Directions for this task
What follows is a listing to be repeated in full and without alteration.

%%

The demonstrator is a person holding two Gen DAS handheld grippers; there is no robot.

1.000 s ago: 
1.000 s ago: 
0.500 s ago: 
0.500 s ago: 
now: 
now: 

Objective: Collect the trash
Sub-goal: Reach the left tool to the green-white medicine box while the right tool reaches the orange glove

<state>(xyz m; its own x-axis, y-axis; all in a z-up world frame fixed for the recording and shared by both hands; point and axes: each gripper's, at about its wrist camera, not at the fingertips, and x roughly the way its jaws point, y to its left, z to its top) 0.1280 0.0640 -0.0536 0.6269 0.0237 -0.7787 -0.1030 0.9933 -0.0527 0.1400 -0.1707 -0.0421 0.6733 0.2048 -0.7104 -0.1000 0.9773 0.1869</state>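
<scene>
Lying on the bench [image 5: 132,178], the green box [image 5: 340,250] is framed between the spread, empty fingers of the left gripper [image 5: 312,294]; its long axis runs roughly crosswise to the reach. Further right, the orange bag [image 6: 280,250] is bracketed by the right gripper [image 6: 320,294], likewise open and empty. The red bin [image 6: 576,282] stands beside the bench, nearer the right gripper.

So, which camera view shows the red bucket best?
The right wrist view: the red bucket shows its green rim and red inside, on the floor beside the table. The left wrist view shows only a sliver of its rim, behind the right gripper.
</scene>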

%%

Answer to the exercise
The demonstrator is a person holding two Gen DAS handheld grippers; there is no robot.

1.000 s ago: 
1.000 s ago: 
0.500 s ago: 
0.500 s ago: 
now: 
now: 

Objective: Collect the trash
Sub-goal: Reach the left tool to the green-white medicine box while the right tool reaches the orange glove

<state>(xyz m; its own x-axis, y-axis; all in a z-up world frame fixed for the recording and shared by both hands; point and axes: each gripper's, at about its wrist camera, not at the fingertips, and x roughly the way its jaws point, y to its left, z to its top) 0.1280 0.0640 -0.0536 0.6269 0.0237 -0.7787 -0.1030 0.9933 -0.0527 0.1400 -0.1707 -0.0421 0.6733 0.2048 -0.7104 -0.1000 0.9773 0.1869</state>
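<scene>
Lying on the bench [image 5: 132,178], the green box [image 5: 340,250] is framed between the spread, empty fingers of the left gripper [image 5: 312,294]; its long axis runs roughly crosswise to the reach. Further right, the orange bag [image 6: 280,250] is bracketed by the right gripper [image 6: 320,294], likewise open and empty. The red bin [image 6: 576,282] stands beside the bench, nearer the right gripper.

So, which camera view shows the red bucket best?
The right wrist view: the red bucket shows its green rim and red inside, on the floor beside the table. The left wrist view shows only a sliver of its rim, behind the right gripper.
</scene>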

This answer is now finished.